----- Dataset excerpt -----

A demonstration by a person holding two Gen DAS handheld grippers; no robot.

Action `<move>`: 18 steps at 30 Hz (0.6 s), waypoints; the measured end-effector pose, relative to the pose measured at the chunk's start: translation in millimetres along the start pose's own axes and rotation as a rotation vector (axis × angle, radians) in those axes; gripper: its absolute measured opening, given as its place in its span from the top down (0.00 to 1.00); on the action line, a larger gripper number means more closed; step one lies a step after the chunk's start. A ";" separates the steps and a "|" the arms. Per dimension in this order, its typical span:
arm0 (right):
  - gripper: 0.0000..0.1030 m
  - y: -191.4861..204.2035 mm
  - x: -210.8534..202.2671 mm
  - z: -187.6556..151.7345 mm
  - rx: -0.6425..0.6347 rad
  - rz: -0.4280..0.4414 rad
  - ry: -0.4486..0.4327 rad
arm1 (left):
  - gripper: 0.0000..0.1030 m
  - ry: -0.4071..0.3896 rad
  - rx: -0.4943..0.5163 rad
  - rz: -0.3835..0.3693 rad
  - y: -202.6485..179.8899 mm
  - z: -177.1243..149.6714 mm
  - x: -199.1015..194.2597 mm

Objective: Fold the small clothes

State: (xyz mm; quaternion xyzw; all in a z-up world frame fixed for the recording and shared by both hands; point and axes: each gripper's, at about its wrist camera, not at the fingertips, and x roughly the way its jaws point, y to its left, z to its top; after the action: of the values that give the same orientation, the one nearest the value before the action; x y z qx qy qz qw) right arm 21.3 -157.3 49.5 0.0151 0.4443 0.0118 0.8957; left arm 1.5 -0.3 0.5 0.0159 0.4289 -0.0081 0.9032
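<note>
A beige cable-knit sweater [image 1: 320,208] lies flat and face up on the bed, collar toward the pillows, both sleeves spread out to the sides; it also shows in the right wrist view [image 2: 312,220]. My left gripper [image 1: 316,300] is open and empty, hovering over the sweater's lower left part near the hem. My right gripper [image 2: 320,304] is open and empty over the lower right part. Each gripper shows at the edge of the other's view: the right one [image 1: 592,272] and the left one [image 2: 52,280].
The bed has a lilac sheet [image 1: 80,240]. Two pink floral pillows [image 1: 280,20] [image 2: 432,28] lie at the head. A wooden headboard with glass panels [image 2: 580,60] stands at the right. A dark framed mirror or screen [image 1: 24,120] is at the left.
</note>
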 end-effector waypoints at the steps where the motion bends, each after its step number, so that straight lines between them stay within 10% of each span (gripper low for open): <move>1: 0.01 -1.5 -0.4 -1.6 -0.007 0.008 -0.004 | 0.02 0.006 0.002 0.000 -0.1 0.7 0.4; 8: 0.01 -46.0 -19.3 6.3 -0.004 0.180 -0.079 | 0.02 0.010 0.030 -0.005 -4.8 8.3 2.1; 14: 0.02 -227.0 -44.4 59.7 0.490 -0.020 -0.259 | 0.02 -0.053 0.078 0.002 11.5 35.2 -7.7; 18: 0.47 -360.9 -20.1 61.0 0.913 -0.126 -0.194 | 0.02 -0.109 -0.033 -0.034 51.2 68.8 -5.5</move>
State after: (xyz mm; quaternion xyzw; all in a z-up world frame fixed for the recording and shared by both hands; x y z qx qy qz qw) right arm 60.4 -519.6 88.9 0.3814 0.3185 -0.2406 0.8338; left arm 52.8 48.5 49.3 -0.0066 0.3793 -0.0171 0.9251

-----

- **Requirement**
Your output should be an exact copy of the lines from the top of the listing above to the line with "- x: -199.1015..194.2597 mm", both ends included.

- **Reply**
A demonstration by a person holding two Gen DAS handheld grippers; no robot.

Action `<move>`: 18 steps at 30 Hz (0.6 s), waypoints; the measured end-effector pose, relative to the pose measured at the chunk's start: translation in millimetres along the start pose's own axes and rotation as a rotation vector (axis × angle, radians) in those axes; gripper: its absolute measured opening, given as its place in its span from the top down (0.00 to 1.00); on the action line, a larger gripper number means more closed; step one lies a step after the chunk's start. A ";" separates the steps and a "|" the arms. Per dimension in this order, its typical span:
arm0 (right):
  - gripper: 0.0000..0.1030 m
  - y: -191.4861..204.2035 mm
  - x: -210.8534..202.2671 mm
  - z: -187.6556..151.7345 mm
  - rx: -0.6425..0.6347 rad
  - rz: -0.4280..0.4414 rad
  - ry: -0.4486..0.4327 rad
arm1 (left):
  - gripper: 0.0000..0.1030 m
  - ry: -0.4071..0.3896 rad
  - rx: -0.4943..0.5163 rad
  - rz: -0.3835..0.3693 rad
  - y: -202.6485..179.8899 mm
  - z: -177.1243..149.6714 mm
  - x: -199.1015..194.2597 mm

This exercise has been worked through to completion.